По Индии и Цейлону - страница 7
Особенно любят здесь красный перец «чилли». У европейца от него дерет горло и начинается приступ кашля. Да и сами индийцы запивают чилли напитком или просто водой.
В «чайхане», Как у нас в Средней Азии, пьют чай из пиал и чашек, едят гороховую похлебку, освежаются шербетом из фруктов. Пахнет бараньим салом, пряным дымком, чесноком и апельсинами. Кое-где пьют хмельной напиток из конопли — «бханга».
На узких улицах базара густая толпа. Глаза разбегаются от обилия впечатлений. У девушки на шее гирлянда цветов и желтоватых коконов, вырезанных в виде фестончиков. Это «мала» — знак внимания окружающих невесте. Лоб мужчины лет пятидесяти разрисован белыми линиями; лицо другого вымазано желтой глиной.
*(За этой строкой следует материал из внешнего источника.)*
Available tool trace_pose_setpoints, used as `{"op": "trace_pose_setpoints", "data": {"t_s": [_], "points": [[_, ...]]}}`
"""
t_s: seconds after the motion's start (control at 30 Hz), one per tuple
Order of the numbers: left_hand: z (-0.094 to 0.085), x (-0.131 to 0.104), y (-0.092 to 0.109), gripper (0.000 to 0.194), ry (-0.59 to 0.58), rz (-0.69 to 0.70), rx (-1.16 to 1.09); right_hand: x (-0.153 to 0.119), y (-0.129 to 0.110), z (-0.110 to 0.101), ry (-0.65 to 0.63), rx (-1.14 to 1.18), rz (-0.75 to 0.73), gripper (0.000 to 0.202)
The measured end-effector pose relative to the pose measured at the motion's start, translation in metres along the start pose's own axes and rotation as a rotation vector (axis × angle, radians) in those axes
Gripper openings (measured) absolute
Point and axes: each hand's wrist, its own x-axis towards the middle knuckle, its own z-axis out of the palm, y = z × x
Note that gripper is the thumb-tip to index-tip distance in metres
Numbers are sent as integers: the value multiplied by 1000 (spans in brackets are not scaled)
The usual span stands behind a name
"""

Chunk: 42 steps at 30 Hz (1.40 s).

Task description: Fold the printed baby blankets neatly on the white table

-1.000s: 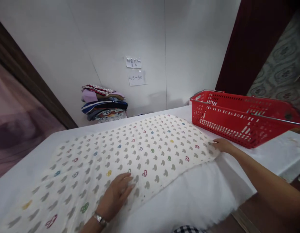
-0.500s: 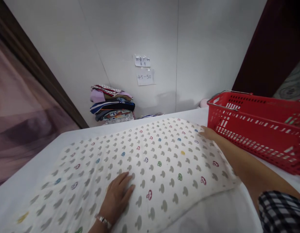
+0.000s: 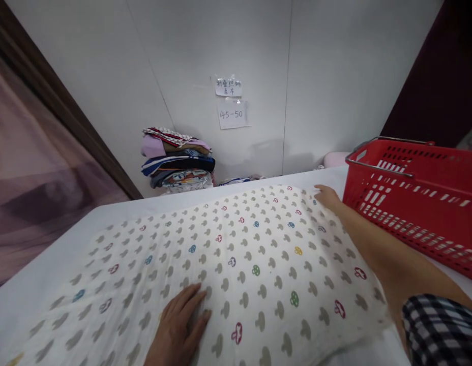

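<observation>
A white cloth point(image 3: 213, 264) printed with grey mushrooms and some coloured ones lies spread over the white-covered table point(image 3: 106, 216). My left hand point(image 3: 178, 323) rests flat on its near middle, fingers spread a little. At the cloth's far right corner is my right hand point(image 3: 328, 197), with the arm stretched along the right edge. One fingertip sticks out beyond the corner, while the other fingers are partly hidden at the cloth's edge and appear to pinch it. Along the right side, the cloth's edge stands slightly raised against my forearm.
A red plastic basket point(image 3: 419, 203) with metal handles stands on the right. Behind the table, folded fabrics point(image 3: 178, 160) are stacked by the wall. Two paper notes point(image 3: 233, 113) are taped above. A pinkish sheer curtain point(image 3: 37, 178) hangs at the left.
The view has shifted a little, so the basket sits further right. A fingertip of my right hand now shows past the cloth's corner. My left hand stays flat on the cloth.
</observation>
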Motion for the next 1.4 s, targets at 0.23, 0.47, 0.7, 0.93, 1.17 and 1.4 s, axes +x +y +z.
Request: {"op": "trace_pose_setpoints", "data": {"t_s": [0.23,0.47,0.7,0.93,1.17,1.4], "points": [[-1,2,0,37,5,70,51,-118,-70,72,-620,-291,-637,35],[-5,4,7,33,-5,65,18,-121,-89,65,-621,-243,-628,39],[-5,4,12,30,-19,37,-14,-92,-113,96,-493,-453,-542,29],[-5,2,13,31,-34,17,-33,-83,-139,148,-496,-567,-515,28],[-5,2,14,30,-12,22,-35,-78,-139,158,-494,-548,-501,20],[-4,2,9,30,20,47,-36,10,-129,62,-340,-486,-256,19]]}}
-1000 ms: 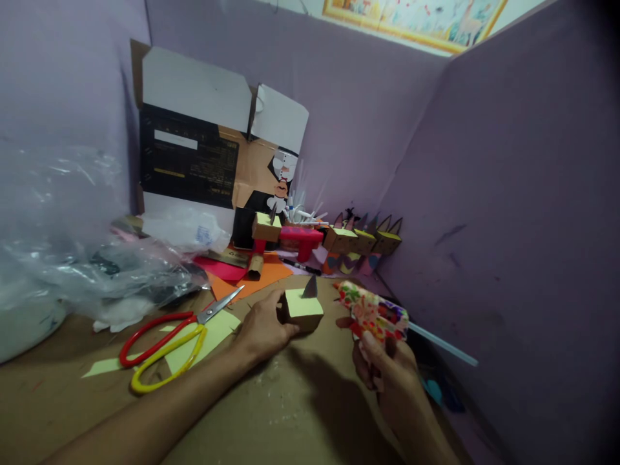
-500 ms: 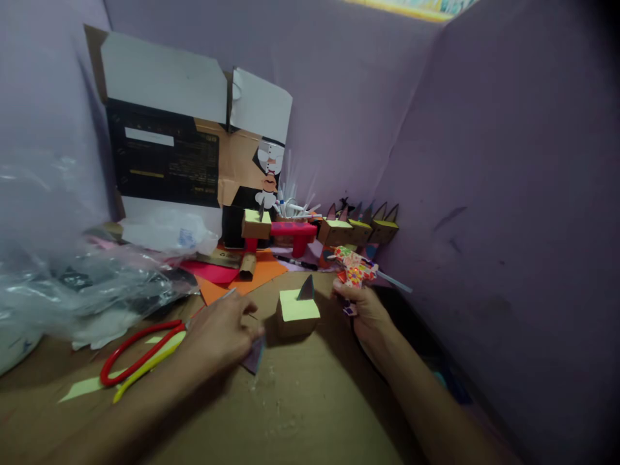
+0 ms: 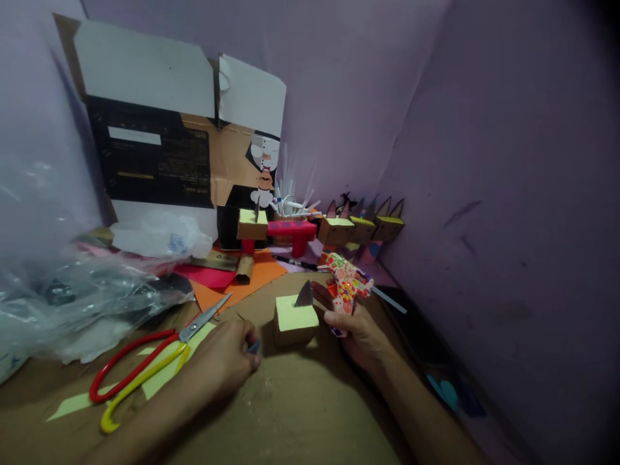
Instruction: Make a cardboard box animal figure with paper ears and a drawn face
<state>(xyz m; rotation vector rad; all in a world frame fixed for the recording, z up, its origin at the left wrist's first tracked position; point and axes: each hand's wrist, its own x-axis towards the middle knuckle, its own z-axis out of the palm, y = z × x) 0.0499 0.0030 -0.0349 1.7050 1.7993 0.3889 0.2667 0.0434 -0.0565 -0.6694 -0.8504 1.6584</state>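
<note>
My left hand (image 3: 230,355) is closed, with a small dark paper piece (image 3: 254,347) pinched between thumb and fingers. A flower-patterned glue gun (image 3: 346,287), with a clear glue stick out of its back, is gripped in my right hand (image 3: 356,332), some of whose fingers stretch forward. Between the hands stands a small cardboard box (image 3: 295,332) with a pale yellow top and one dark pointed ear upright at its back right. Left of my left hand lie scissors (image 3: 186,332) with red and yellow handles, partly over yellow paper scraps.
Clear plastic bags (image 3: 72,284) are heaped at the left. A large unfolded carton (image 3: 150,155) leans on the wall. At the back are eared boxes (image 3: 336,230), a red tube structure (image 3: 290,230), a marker (image 3: 295,263) and orange paper (image 3: 264,272).
My left hand has lifted the dark paper piece, which hung lower and flatter before. The glue gun and my right hand are slightly lower and closer to the box. More of the scissors shows.
</note>
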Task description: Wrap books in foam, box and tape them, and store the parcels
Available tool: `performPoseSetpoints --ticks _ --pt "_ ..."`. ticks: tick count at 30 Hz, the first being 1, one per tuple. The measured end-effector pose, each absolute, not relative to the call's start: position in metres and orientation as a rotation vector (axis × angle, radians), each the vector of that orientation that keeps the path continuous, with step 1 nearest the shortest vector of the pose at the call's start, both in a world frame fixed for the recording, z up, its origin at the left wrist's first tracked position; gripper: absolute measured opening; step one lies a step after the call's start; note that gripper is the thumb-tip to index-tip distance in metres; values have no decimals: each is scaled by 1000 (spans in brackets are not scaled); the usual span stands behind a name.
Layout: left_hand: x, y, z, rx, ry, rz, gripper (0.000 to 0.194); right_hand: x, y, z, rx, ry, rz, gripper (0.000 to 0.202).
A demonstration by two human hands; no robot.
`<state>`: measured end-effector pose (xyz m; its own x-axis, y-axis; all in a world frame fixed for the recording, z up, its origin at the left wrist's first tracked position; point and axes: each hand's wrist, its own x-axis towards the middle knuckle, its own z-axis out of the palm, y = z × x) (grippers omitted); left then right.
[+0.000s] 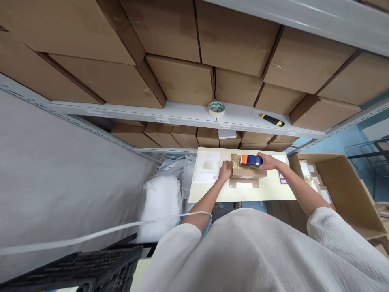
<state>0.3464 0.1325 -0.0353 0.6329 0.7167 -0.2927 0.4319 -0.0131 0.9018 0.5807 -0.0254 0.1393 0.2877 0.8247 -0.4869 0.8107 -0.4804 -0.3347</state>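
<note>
A small cardboard box (247, 173) lies on the pale yellow tabletop (243, 196) in front of me, with shiny tape along its top. My left hand (225, 170) grips the box's left end, fingers closed against it. In my right hand (268, 161) is a blue and orange tape dispenser (252, 160), held over the top of the box. Its roll is mostly hidden. A flap or second piece of cardboard with a white label (244, 185) shows at the box's near side; I cannot tell which.
White sheets (207, 166) lie left on the table, a phone (283, 178) right. The shelf (188, 111) holds a masking tape roll (216, 109), a utility knife (272, 120) and several large boxes (182, 79). An open carton (349, 190) with small packages stands right; white wrapping (161, 202) left.
</note>
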Motion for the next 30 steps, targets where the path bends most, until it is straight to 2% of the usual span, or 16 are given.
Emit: performPoseSetpoints --ticks 3,7,9,17,23,30 --pt "351 135 -12 1848 779 393 70 580 -28 135 -2442 -1607 880 48" --pt "362 141 16 2169 422 45 123 578 -31 133 -2428 -1659 821 47" --pt "365 143 22 2271 369 -117 139 577 -31 135 -2450 -1708 847 48" --pt "372 147 12 2390 425 -292 140 609 -47 143 -2494 -1898 906 44" --pt "375 150 12 2406 439 -319 133 676 -128 132 -2637 -1726 911 40" --pt "379 148 15 2447 494 -375 133 730 -193 116 -2687 -1591 946 40"
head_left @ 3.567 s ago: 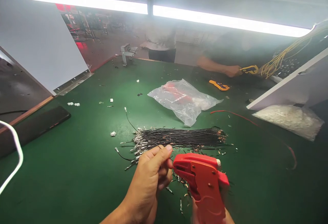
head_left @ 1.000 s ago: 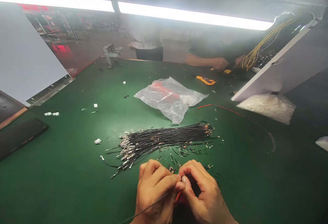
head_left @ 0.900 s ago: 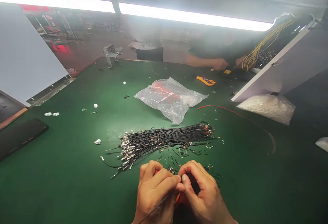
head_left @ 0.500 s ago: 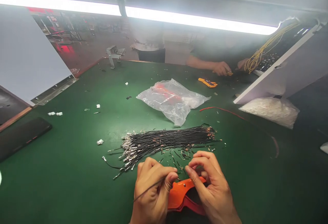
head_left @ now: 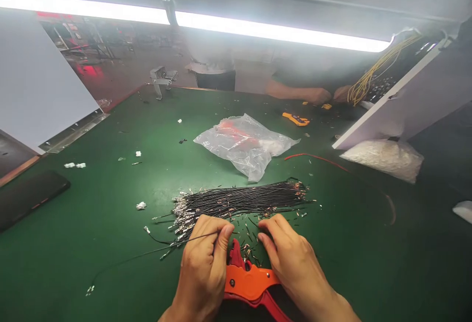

Около пальмы стоит бородатый сикх в просторном белом костюме и туго повязанном тюрбане. Лицо темное, почти черное, зубы под густыми усами ослепительно белы. Его собеседник наголо брит, глаза огромные и выразительные, нос с горбинкой.
За прялкой
Девушка из Ориссы, с гладко зачесанными волосами, по типу напоминает туркменку. В носу и ушах — серьги, в волосах — кольца, на шее — бусы и шнур с круглой пластинкой, на которой сверкают камни. На запястьях штук по двадцать ярких браслетов. На ней красное сари. Плечи и часть груди обнажены. Она слушает игру флейтиста. Мотив тосклив и тягуч, но девушке явно нравится. Музыкант одет в белый халат, из-под которого виден расшитый кафтан: на малиновом бархате мелкая вязь рисунка, бляхи из серебра, цепи, многоэтажные кисти и висюльки. Чалма, размером со зрелую тыкву, красна, словно мак.
— Он, вероятно, из Катхиавара или Гуджарата, — гадает Лалл.
Мы бродим по базару и прилегающим к нему улочкам несколько часов. Смотрим, как в умелых руках мастеров рождается из меди красивая ваза с множеством переплетающихся узоров. Молоточком и резцом кустарь сбивает стружки с точностью до десятых долей миллиметра.
Другой кустарь сидит разувшись и пальцами ног удерживает деревянную пластинку, а руками стучит молотком по долотцу, вырезая тонкий рисунок.
На сцене небольшого кафе — босая танцовщица в сари из красного шелка; рукава, пояс, шапочка из парчи. Бусы, кольца, ожерелья сверкают поддельными камнями.
Непрерывно угощаем друг друга то фруктами, то сластями, то прохладительными напитками. Но от пестроты, шума и сутолоки хочется уйти куда-нибудь, где тихо и прохладно.
— Поедем-ка в парк, — предлагает Лалл.
Мы отыскиваем нашу машину и снова пускаемся в путь.
На дороге лежит сердитая, видно очень голодная, корова.
— Все необычно и своеобразно в Индии, в этой стране слонов, кобр, обезьян и меланхоличных коров, — декламирую я.
Лалл смеется.
— Дались вам наши коровы! Вы же знаете, жизнь любого существа у нас священна. Уважение ко всему живому, ко всякой твари, и полезной и вредной, вошло в плоть и кровь нашего народа! Может быть, это и хорошо! Может быть, это проявление высшей гуманности — не знаю! Знаю только, что эта гуманность обходится нам неимоверно дорого. Одни только крысы и дикие обезьяны съедают 10 процентов всего урожая.
Корове в Индии поклоняются как символу всей природы. Поэтому не удивляйтесь тому, что на базаре корова получает ботву из рук торговца овощами, что мы терпеливо объезжаем ее, если ей вздумается улечься на дороге. Вот, полюбуйтесь!
На узкой улочке индиец совершал сложный обряд. Мы останавливаемся под деревом и наблюдаем за его странными действиями. Он сел возле коровы на корточки и обмыл ей копыта, сперва ее же молоком, потом водой. Покорми® корову рисом и сахаром, индиец раскрасил ей голову сандаловым и каким-то еще цветным порошком. На рога и ноги надел гирлянды цветов. Затем, окурив корову ладаном и покрутив над ее головой зажженной лампой, он трижды обошел вокруг животного. Отдохнув, он наполнил кружку водой, макнул в нее кончик коровьего хвоста и залпом выпил воду.
— Ничего подобного я не видел, — признаюсь я.
— И никогда не увидите! А у нас это так же обычно, как у вас на улице курить папиросы. — Лалл устало машет рукой. — Муха, комар, муравей, паук, змея — все они братья человека. Корова тем более наш друг, поскольку она кормилица семьи.